• **PROBLEM TO SOLVE**:
Repeat the listing exactly. Do not carry over any pictures.

• **INFORMATION PROVIDED**:
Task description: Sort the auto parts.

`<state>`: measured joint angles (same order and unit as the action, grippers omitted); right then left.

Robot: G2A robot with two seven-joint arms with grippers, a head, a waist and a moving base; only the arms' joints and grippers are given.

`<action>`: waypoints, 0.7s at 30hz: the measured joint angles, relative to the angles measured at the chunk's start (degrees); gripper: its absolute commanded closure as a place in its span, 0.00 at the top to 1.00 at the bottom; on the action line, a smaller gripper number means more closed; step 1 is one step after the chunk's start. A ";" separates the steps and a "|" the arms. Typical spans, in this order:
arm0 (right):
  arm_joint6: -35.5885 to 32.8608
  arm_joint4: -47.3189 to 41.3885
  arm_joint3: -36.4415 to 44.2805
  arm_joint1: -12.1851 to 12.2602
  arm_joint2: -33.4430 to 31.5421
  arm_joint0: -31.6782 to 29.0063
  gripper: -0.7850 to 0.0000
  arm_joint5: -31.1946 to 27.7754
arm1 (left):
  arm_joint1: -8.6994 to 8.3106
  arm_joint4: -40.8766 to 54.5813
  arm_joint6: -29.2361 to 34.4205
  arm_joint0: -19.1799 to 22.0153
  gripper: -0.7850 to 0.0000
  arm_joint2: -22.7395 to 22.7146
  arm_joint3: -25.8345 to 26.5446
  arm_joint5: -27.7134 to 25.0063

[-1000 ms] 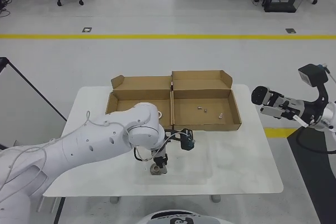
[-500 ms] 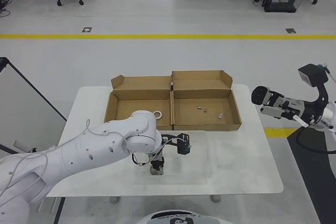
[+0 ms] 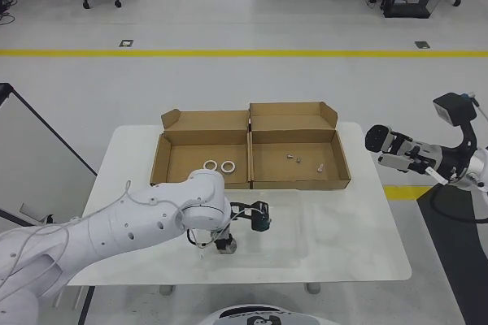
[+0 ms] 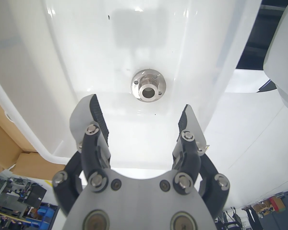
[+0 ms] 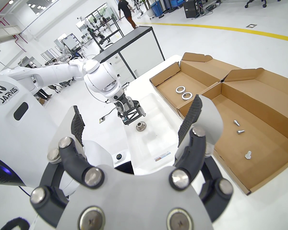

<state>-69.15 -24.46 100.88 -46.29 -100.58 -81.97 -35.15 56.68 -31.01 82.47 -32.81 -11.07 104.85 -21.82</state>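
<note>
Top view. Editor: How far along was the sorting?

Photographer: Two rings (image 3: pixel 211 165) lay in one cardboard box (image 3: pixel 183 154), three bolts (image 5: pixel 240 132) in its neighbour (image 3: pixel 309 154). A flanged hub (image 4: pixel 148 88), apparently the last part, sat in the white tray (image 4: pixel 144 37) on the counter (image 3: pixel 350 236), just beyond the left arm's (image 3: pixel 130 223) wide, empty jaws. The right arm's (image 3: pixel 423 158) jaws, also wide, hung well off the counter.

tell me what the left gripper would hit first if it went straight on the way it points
Most likely the flanged metal hub, lying just ahead of the open left gripper on the white tray; depth is unclear.
</note>
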 measured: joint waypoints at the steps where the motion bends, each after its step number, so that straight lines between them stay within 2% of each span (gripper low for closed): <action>1: 0.00 0.00 0.00 0.00 0.00 0.00 1.00 0.00 | 0.13 -0.31 0.15 0.03 0.75 0.43 -0.19 0.15; 15: 0.00 0.00 0.00 0.00 0.00 0.00 1.00 0.00 | 3.04 -3.43 1.08 -2.82 0.65 1.33 -3.01 1.07; 19: 0.00 0.00 0.00 0.00 0.00 0.00 1.00 0.00 | 3.80 -4.00 1.08 -3.65 0.65 1.33 -4.26 1.07; 21: 0.00 0.00 0.00 0.00 0.00 0.00 1.00 0.00 | 4.13 -4.11 1.06 -3.97 0.61 1.33 -4.78 1.05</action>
<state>-69.15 -24.46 100.88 -46.29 -100.58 -81.97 -35.15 60.81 -35.12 83.53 -36.78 -9.74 100.07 -20.77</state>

• **RESULT FOR THIS TASK**:
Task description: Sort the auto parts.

`<state>`: measured joint angles (same order and unit as the action, grippers omitted); right then left.

Robot: G2A robot with two seven-joint arms with grippers, a head, a waist and a moving base; only the arms' joints and grippers are given.

`<action>`: waypoints, 0.7s at 30hz: the measured joint angles, relative to the angles measured at the chunk's start (degrees); gripper: its absolute commanded closure as a place in its span, 0.00 at the top to 1.00 at the bottom; on the action line, a smaller gripper number means more closed; step 1 is one step after the chunk's start. A ";" separates the steps and a "|" the arms. Typical spans, in this order:
arm0 (right):
  arm_joint6: -35.5885 to 32.8608
  arm_joint4: -47.3189 to 41.3885
  arm_joint3: -36.4415 to 44.2805
  arm_joint1: -12.1851 to 12.2602
  arm_joint2: -33.4430 to 31.5421
  arm_joint0: -31.6782 to 29.0063
  gripper: -0.7850 to 0.0000
  arm_joint5: -31.1946 to 27.7754
arm1 (left):
  arm_joint1: -8.6994 to 8.3106
  arm_joint4: -40.8766 to 54.5813
  arm_joint6: -29.2361 to 34.4205
  arm_joint0: -19.1799 to 22.0153
  gripper: -0.7850 to 0.0000
  arm_joint2: -22.7395 to 22.7146
  arm_joint3: -25.8345 to 26.5446
  arm_joint5: -27.7134 to 25.0063

[-1000 ms] 
[-500 ms] 
[+0 ms] 
[+0 ms] 
[+0 ms] 

<state>-69.15 -24.46 100.88 -46.29 -100.58 -81.97 -35.15 56.68 -31.01 82.47 -32.81 -11.07 104.85 -21.82</state>
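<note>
Top view. Editor: How far along was the sorting?

Photographer: Two rings (image 3: pixel 211 165) lay in one cardboard box (image 3: pixel 183 154), three bolts (image 5: pixel 240 132) in its neighbour (image 3: pixel 309 154). A flanged hub (image 4: pixel 148 88), apparently the last part, sat in the white tray (image 4: pixel 144 37) on the counter (image 3: pixel 350 236), just beyond the left arm's (image 3: pixel 130 223) wide, empty jaws. The right arm's (image 3: pixel 423 158) jaws, also wide, hung well off the counter.

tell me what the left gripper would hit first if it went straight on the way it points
Most likely the flanged metal hub, lying just ahead of the open left gripper on the white tray; depth is unclear.
</note>
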 measured: joint waypoints at the steps where the motion bends, each after its step number, so that straight lines between them stay within 2% of each span (gripper low for closed): <action>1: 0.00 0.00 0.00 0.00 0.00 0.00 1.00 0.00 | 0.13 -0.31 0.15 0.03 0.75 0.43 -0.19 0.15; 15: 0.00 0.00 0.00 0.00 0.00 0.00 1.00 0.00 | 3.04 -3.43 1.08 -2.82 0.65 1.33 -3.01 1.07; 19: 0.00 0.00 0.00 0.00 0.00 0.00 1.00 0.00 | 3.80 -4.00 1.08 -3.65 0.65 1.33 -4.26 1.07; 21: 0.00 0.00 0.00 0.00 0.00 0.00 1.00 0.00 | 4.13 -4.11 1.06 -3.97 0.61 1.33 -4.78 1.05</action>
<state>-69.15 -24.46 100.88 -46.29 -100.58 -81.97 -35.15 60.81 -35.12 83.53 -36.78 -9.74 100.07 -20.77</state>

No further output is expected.